_What you will do_
Take every line containing "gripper" from the material and copy it.

◇ ◇ ◇ ◇ ◇

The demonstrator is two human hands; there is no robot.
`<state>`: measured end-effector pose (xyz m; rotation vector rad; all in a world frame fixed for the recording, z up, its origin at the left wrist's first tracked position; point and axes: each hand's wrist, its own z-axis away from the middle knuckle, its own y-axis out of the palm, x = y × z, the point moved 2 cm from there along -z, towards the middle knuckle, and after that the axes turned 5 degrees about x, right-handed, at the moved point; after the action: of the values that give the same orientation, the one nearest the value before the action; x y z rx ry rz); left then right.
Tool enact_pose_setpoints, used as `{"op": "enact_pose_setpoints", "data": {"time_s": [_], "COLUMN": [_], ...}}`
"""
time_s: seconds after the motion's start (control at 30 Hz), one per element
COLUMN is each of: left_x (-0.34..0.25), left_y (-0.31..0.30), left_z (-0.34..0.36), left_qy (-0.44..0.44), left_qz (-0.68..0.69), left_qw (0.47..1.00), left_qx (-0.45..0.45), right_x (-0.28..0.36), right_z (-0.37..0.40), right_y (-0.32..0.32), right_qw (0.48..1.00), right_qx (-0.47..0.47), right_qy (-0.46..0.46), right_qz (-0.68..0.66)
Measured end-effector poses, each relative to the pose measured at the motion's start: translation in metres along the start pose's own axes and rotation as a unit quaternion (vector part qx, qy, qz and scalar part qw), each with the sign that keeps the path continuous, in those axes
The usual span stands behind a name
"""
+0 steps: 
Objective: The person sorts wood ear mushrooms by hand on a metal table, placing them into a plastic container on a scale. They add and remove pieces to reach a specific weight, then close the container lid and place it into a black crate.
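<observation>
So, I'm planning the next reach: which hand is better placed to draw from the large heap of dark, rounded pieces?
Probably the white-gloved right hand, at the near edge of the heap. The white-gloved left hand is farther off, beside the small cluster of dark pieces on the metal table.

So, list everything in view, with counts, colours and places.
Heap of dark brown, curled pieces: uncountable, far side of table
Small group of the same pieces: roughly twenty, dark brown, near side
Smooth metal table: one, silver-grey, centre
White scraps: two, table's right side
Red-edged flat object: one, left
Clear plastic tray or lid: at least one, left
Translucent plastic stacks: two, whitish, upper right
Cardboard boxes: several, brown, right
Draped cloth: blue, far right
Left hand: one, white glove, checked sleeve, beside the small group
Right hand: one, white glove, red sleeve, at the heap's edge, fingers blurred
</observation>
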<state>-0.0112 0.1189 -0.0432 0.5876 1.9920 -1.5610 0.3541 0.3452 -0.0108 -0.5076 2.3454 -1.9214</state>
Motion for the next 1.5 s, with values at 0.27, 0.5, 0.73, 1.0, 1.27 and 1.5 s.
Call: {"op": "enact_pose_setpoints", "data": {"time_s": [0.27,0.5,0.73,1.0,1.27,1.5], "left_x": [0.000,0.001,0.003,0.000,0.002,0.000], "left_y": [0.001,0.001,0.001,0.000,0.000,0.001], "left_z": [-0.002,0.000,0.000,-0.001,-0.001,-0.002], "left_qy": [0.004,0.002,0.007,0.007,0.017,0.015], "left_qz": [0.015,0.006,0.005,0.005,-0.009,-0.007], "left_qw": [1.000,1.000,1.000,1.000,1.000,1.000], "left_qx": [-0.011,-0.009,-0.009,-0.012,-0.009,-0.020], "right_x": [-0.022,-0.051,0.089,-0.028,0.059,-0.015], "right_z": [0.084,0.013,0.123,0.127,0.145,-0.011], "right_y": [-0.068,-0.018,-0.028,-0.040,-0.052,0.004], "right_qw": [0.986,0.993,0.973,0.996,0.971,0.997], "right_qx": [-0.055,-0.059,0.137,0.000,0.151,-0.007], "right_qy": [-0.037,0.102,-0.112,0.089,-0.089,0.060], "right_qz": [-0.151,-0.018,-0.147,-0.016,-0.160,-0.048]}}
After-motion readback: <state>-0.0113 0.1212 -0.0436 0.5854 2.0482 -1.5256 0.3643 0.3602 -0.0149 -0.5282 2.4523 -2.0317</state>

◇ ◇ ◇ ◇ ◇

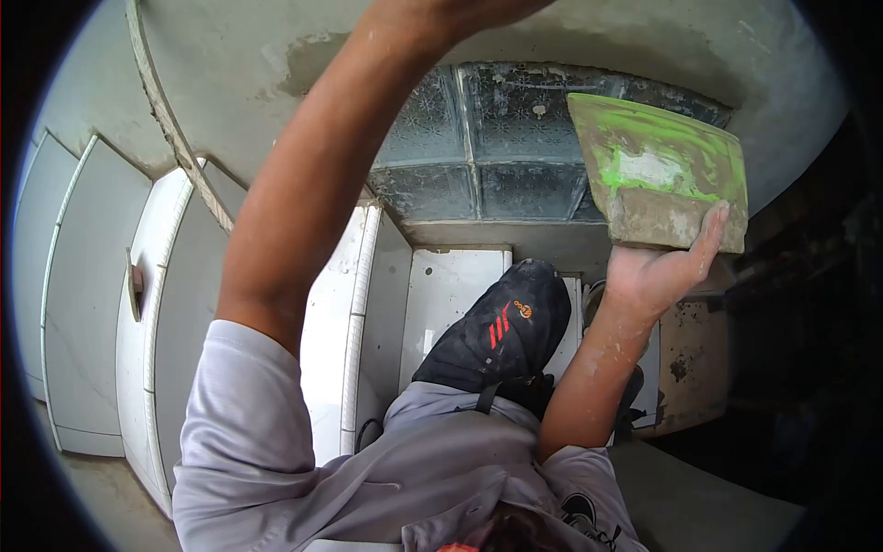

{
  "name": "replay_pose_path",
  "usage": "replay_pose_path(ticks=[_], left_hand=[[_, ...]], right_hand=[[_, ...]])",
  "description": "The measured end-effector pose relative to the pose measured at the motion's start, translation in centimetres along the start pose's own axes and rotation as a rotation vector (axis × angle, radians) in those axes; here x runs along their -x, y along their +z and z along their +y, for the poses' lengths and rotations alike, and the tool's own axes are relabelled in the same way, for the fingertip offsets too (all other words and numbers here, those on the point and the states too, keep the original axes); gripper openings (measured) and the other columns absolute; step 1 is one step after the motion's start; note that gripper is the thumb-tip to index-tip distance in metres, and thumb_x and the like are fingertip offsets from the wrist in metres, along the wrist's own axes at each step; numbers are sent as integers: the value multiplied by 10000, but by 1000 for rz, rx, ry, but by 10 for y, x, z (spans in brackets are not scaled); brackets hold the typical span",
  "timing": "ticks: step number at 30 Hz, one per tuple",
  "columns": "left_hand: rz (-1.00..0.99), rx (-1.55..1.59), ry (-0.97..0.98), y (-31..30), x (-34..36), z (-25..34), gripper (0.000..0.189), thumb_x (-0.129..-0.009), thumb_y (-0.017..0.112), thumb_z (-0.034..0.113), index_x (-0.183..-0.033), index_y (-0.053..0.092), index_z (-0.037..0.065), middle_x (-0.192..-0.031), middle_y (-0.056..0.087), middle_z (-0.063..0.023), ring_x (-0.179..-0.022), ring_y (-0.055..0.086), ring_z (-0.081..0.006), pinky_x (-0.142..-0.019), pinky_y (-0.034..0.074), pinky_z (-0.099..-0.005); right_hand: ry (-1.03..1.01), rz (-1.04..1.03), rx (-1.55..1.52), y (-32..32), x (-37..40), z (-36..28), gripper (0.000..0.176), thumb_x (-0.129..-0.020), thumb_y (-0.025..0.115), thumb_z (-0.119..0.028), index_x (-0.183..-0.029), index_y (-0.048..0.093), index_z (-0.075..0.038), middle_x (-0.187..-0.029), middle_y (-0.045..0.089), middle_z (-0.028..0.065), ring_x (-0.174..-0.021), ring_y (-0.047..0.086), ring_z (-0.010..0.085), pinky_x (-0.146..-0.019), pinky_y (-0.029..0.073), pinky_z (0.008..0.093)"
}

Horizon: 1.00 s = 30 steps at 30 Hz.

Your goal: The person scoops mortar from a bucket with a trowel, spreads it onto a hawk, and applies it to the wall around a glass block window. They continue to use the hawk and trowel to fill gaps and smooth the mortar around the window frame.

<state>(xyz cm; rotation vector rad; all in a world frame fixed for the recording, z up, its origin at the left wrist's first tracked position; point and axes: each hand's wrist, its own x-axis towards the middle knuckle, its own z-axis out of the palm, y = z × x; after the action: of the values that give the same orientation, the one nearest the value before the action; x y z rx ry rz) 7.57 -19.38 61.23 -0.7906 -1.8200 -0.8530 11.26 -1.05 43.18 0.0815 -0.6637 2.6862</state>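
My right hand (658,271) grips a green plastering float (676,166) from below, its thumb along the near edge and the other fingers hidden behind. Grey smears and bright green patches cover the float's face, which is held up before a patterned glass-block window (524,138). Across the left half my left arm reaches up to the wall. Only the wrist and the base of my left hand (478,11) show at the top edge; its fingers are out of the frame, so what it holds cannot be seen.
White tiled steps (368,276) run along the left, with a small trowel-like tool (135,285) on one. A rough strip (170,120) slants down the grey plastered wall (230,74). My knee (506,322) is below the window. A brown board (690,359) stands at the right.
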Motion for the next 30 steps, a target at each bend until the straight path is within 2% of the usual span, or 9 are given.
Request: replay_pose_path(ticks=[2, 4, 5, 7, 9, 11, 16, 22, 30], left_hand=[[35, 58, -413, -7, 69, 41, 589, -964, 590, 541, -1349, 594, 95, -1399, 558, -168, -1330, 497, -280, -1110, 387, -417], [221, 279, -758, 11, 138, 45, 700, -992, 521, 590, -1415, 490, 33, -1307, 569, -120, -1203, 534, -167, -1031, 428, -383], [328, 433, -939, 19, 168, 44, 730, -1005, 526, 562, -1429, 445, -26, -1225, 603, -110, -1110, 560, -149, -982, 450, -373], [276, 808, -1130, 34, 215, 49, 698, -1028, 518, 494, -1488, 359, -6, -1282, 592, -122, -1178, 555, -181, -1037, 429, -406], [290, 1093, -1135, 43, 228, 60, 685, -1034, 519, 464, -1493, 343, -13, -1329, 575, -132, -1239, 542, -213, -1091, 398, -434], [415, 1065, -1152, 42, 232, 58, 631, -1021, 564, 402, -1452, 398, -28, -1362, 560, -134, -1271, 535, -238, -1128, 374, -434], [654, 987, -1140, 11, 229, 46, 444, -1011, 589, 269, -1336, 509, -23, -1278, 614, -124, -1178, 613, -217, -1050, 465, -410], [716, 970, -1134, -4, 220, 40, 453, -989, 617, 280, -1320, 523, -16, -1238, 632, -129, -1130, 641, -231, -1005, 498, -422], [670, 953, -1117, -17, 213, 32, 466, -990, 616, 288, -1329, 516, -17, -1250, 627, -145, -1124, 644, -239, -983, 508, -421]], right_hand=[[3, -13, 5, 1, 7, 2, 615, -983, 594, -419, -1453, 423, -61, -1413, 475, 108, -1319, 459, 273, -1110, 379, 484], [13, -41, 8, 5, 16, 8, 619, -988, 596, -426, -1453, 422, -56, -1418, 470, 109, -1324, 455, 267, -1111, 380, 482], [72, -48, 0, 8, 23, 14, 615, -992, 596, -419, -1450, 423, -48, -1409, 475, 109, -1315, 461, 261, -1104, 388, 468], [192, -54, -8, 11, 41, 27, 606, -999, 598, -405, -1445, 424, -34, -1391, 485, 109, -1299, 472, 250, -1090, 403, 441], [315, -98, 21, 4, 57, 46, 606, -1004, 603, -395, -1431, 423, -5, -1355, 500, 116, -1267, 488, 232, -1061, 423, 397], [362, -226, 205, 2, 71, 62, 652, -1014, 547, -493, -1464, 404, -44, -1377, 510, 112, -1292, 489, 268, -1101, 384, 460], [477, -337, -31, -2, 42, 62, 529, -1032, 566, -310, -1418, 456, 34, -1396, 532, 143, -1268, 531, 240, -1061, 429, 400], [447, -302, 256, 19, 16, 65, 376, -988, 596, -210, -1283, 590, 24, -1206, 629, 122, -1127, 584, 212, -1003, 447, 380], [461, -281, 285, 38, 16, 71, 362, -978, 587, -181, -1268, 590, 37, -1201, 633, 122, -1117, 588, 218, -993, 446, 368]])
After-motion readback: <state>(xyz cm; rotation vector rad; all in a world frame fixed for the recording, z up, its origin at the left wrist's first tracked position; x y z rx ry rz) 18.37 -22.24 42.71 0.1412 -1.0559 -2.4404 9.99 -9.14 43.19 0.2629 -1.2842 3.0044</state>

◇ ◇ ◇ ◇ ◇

_Answer to this exercise_
  "description": "The measured end-effector pose relative to the pose measured at the motion's start, translation in centimetres along the start pose's own axes and rotation as a rotation vector (axis × angle, radians) in those axes; here x runs along their -x, y along their +z and z along their +y, for the poses' lengths and rotations alike, and the tool's own axes are relabelled in the same way, for the fingertip offsets too (all other words and numbers here, those on the point and the states too, keep the original axes); gripper openings (measured) and the other columns absolute; step 1 is one step after the motion's start; note that gripper is the thumb-tip to index-tip distance in metres, and thumb_x and the like are fingertip offsets from the wrist in metres, along the wrist's own axes at each step; numbers are sent as integers: the value multiplied by 10000, but by 1000 for rz, rx, ry, but by 10 for y, x, z (spans in brackets are not scaled); brackets hold the typical span",
  "columns": "left_hand: rz (-1.00..0.99), rx (-1.55..1.59), ry (-0.97..0.98), y (-31..30), x (-34..36), z (-25..34), gripper (0.000..0.189), thumb_x (-0.129..-0.009), thumb_y (-0.017..0.112), thumb_z (-0.034..0.113), index_x (-0.183..-0.033), index_y (-0.053..0.092), index_z (-0.037..0.065), middle_x (-0.192..-0.031), middle_y (-0.056..0.087), middle_z (-0.063..0.023), ring_x (-0.179..-0.022), ring_y (-0.055..0.086), ring_z (-0.081..0.006), pinky_x (-0.142..-0.019), pinky_y (-0.034..0.074), pinky_z (-0.099..-0.005); right_hand: ry (-1.03..1.01), rz (-1.04..1.03), rx (-1.55..1.52), y (-32..32), x (-37..40), z (-36..28), gripper (0.000..0.176), thumb_x (-0.129..-0.020), thumb_y (-0.025..0.115), thumb_z (-0.119..0.028), index_x (-0.183..-0.029), index_y (-0.048..0.093), index_z (-0.075..0.038), middle_x (-0.187..-0.029), middle_y (-0.045..0.089), middle_z (-0.028..0.065), ring_x (-0.174..-0.021), ring_y (-0.047..0.086), ring_z (-0.010..0.085), pinky_x (-0.146..-0.019), pinky_y (-0.029..0.073), pinky_z (0.008..0.093)"

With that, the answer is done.